In contrast, the FDA has not approved a booster dose of any COVID-19 vaccine for the general population. The Biden administration and pharmaceutical companies called for booster shots to be made available as early as September 20. Pfizer and Moderna have both begun conducting trials to determine the efficacy of a booster. Both companies stand to gain billions of dollars in sales with the distribution of booster shots. This monetary motivation begs the question of whether booster shots will actually offer substantial additional protection against infection, or whether it’s a cash grab.
What’s the Rush?
Among the voices against mandating a COVID-19 booster dose are infectious disease specialists who examined data regarding breakthrough cases and the Delta variant and believe that a booster will only be necessary if vaccinated people begin to require hospitalization.
Furthermore, the WHO decried the rush to distribute booster shots (or first-dose COVID-19 vaccines to children) in highly developed countries before the populations of more vulnerable countries have been supplied with their first doses.
What About Efficacy?
A third substantial concern circles the question of the continued efficacy of the existing COVID-19 vaccines. A concerning study from Israel reported that the Pfizer vaccine’s effectiveness in preventing infection dropped from over 90 percent to 39 percent, and to 41 percent for symptomatic illness. Similarly, a Mayo Clinic study found the Pfizer vaccine dropped from 76 percent to 42 percent in effectiveness when the Delta variant rose in prominence in the US.
The US government also found that COVID-19 vaccination effectiveness in nursing homes dropped from 74.7 percent to 53.1 percent following the rise of the Delta variant.
There are doubts over whether the decline of vaccine efficacy is as severe a picture as the Israeli study paints: A conflicting UK report found that the Pfizer vaccine was still 88 percent effective in preventing symptomatic illness. Still, more recently, an observational study conducted by Israeli health care group Maccabi Health Services supports the increased efficacy of a booster shot, finding that the risk of infection was reduced by 86 percent in a group of participants aged over 60.
As older populations are more at risk for serious illness due to COVID-19, booster shots will be distributed in the same order as the initial vaccines: to health care workers, nursing home residents, and so on.
A Boost of Confidence
A few promising conclusions can be drawn:
- Booster shots have been around for a long time, and have proven effective in providing continued immunity against a long list of infectious diseases.
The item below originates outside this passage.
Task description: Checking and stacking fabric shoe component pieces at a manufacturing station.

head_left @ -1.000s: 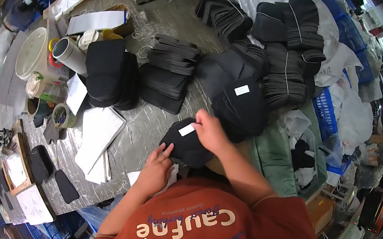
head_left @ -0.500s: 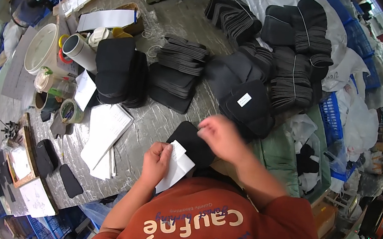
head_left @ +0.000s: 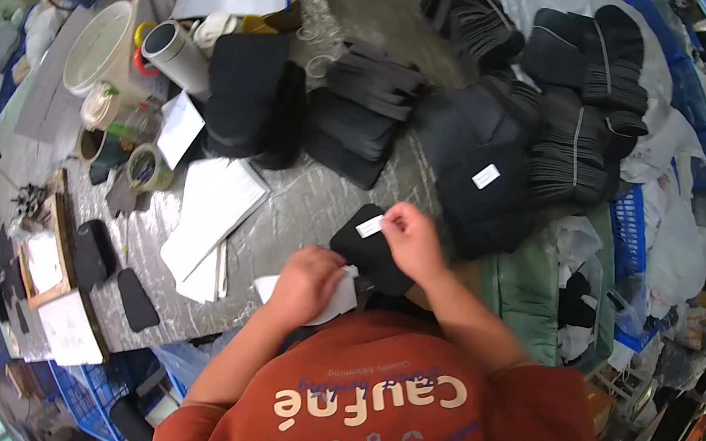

- The scientific and political consensus supports the benefit booster shots provide to protecting immunocompromised groups and other higher risk groups, such as the elderly.
- Multiple studies support that vaccination, whether in the first dose or in booster form, helps to prevent a large percentage of cases of serious illness due to COVID-19.
Certainly, there are serious ethical concerns regarding whether the vaccine supplies should go toward more vulnerable nations before they’re offered to the already-vaccinated populations of richer countries. There is little data concerning the risks of receiving a booster dose of the vaccine, but for immunocompromised people who have received third doses, the reported side-effects have most commonly been mild to moderate fatigue and pain at the injection site.